§ **EXERCISE DIRECTIONS**
Line by line, check the data for the string "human" and state how many lines have it, nothing more.

§ **RECORDS TO PROCESS**
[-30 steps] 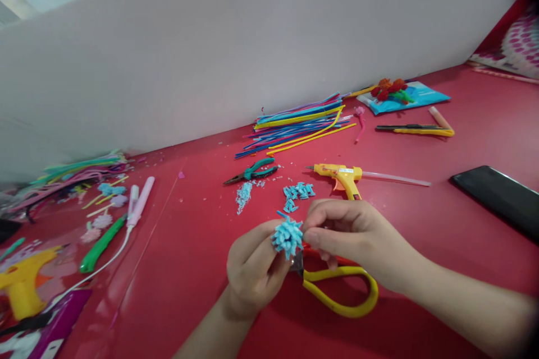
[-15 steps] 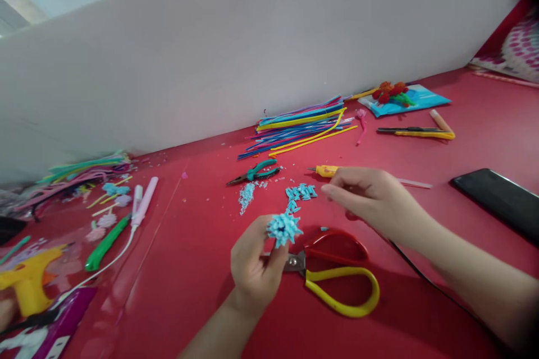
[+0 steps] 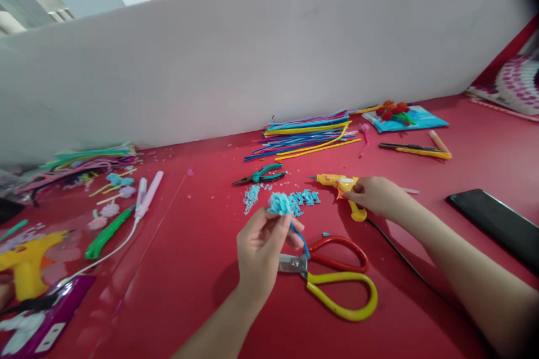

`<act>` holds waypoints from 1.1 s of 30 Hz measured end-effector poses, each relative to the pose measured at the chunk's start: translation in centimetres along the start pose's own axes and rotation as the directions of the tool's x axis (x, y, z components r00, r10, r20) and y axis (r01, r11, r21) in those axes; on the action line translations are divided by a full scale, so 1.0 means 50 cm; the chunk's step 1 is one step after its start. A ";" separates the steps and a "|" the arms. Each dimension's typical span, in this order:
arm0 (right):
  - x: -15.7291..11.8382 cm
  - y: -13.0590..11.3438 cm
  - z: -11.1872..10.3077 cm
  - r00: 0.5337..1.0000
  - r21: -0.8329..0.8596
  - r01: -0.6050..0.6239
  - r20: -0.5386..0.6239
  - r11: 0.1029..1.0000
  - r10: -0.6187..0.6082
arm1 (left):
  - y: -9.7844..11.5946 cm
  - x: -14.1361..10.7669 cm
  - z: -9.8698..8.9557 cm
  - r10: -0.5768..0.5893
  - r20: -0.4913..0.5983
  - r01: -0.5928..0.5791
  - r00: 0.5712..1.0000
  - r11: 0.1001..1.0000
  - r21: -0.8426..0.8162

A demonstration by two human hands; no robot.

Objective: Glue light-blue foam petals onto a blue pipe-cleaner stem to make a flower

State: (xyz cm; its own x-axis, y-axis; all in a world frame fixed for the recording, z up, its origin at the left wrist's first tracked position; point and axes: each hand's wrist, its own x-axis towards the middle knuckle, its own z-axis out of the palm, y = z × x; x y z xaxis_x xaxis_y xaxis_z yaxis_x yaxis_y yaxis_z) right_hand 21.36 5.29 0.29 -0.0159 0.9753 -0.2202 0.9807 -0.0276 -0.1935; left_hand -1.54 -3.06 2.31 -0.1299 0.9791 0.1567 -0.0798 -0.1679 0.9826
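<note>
A light blue layered flower (image 3: 280, 203) on a darker blue stem is pinched in my left hand (image 3: 263, 241), above the table. My right hand (image 3: 374, 196) has its fingers on the handle of a yellow glue gun (image 3: 337, 180), which lies on the table with its nozzle pointing left. Small light blue cut pieces (image 3: 306, 198) lie just behind the flower. Scissors (image 3: 343, 277) with one red and one yellow handle rest to the right of my left hand, blades toward it. Teal-handled pliers (image 3: 259, 175) lie beside a pile of blue fluff (image 3: 251, 196).
Colourful stems (image 3: 307, 134) lie along the white partition (image 3: 202, 67). A black phone (image 3: 497, 227), a yellow cutter (image 3: 416, 150) and a blue packet (image 3: 427, 118) are at right. Another yellow glue gun (image 3: 25, 263) and a pink tool (image 3: 149, 196) are at left.
My right hand has come down onto the yellow glue gun, its fingers now at the handle. My left hand has tilted the flower upright, showing its side and blue stem. The view has shifted slightly.
</note>
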 end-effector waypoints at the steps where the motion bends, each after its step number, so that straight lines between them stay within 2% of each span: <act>1: 0.002 0.000 0.000 1.000 0.028 0.010 0.007 1.000 -0.010 | -0.001 0.005 0.001 -0.049 -0.007 0.049 0.999 0.997 -0.054; 3: 0.005 0.001 0.004 1.000 0.078 0.009 0.006 0.997 -0.009 | -0.006 0.014 -0.001 -0.163 0.026 0.165 0.986 0.978 -0.125; 7: 0.008 0.009 0.016 1.000 0.187 -0.007 -0.016 0.982 0.011 | -0.020 0.029 -0.008 -0.300 0.098 0.314 0.949 0.928 -0.201; 11: 0.006 0.017 0.017 1.000 0.380 0.000 -0.018 0.925 0.007 | -0.026 0.036 -0.013 -0.351 0.140 0.376 0.926 0.890 -0.256; 15: -0.005 0.008 0.002 0.995 0.593 0.082 -0.091 0.801 -0.034 | -0.029 0.042 -0.017 -0.400 0.162 0.430 0.902 0.859 -0.276; 16: -0.011 0.002 -0.003 0.994 0.677 0.105 -0.096 0.728 -0.054 | -0.029 0.043 -0.017 -0.410 0.167 0.442 0.897 0.850 -0.287; 17: -0.019 -0.006 -0.007 0.993 0.779 0.118 -0.087 0.616 -0.081 | -0.030 0.044 -0.018 -0.419 0.171 0.452 0.892 0.840 -0.300; 19: -0.040 -0.023 -0.015 0.986 0.955 0.086 -0.040 0.283 -0.162 | -0.032 0.044 -0.018 -0.430 0.176 0.464 0.886 0.823 -0.328; 20: -0.052 -0.032 -0.018 0.976 0.990 0.044 -0.015 0.131 -0.215 | -0.033 0.044 -0.018 -0.434 0.177 0.469 0.883 0.817 -0.337; 21: -0.064 -0.041 -0.020 0.963 0.999 0.011 0.003 0.053 -0.268 | -0.033 0.044 -0.018 -0.437 0.177 0.472 0.882 0.814 -0.340; 22: -0.075 -0.049 -0.022 0.953 1.000 -0.005 0.012 0.023 -0.303 | -0.034 0.044 -0.018 -0.437 0.176 0.471 0.882 0.813 -0.342; 24: -0.095 -0.063 -0.022 0.949 1.000 -0.003 0.009 0.019 -0.314 | -0.033 0.044 -0.018 -0.433 0.168 0.464 0.886 0.817 -0.342; 26: -0.111 -0.074 -0.019 0.955 0.996 0.034 -0.008 0.083 -0.297 | -0.032 0.043 -0.018 -0.425 0.146 0.449 0.893 0.824 -0.347; 30: -0.133 -0.092 -0.009 0.968 0.917 0.172 -0.090 0.361 -0.233 | -0.032 0.043 -0.018 -0.417 0.081 0.418 0.906 0.842 -0.341; 33: -0.143 -0.101 -0.006 0.922 0.776 0.358 -0.205 0.519 -0.329 | -0.032 0.044 -0.017 -0.396 0.069 0.397 0.915 0.863 -0.313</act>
State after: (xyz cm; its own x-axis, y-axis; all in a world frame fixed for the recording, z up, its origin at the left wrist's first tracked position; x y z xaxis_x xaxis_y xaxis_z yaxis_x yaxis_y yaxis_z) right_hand 16.57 -1.49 3.13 -0.2978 0.9529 0.0571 0.3522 0.1653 -0.9212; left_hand -2.53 -0.75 0.98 -0.0193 0.9708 -0.2392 -0.4298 0.2080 0.8787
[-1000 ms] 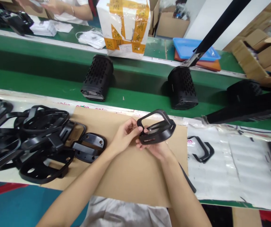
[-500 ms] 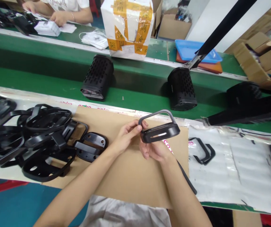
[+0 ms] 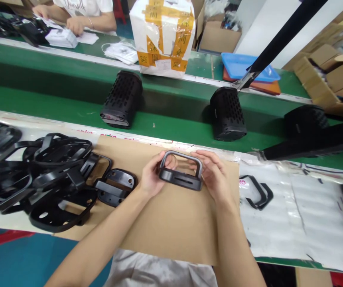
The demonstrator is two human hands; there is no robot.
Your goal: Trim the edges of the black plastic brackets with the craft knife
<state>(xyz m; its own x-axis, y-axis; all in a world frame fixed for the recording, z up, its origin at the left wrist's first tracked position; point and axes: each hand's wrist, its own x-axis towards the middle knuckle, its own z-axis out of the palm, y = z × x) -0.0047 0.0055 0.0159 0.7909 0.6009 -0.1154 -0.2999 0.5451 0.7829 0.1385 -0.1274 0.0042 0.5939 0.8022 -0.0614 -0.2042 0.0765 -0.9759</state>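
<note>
A black plastic base with an arched handle [image 3: 181,178] sits between both my hands, just above a brown cardboard sheet [image 3: 174,223]. My left hand [image 3: 152,175] grips its left end and my right hand [image 3: 216,175] grips its right end, fingers curled behind the handle. The handle stands up and the slotted base edge faces me.
A pile of several black plastic bases and handles [image 3: 40,179] lies to the left. Two loose handles [image 3: 258,191] rest on white foam at right. Black perforated housings [image 3: 120,99] [image 3: 228,113] stand on the green conveyor [image 3: 69,107]. Another person's hands [image 3: 72,24] work at the far side.
The part has come down and left toward the cardboard and turned level. My right hand moved from under it to its right end.
</note>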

§ **WRITTEN RESPONSE**
2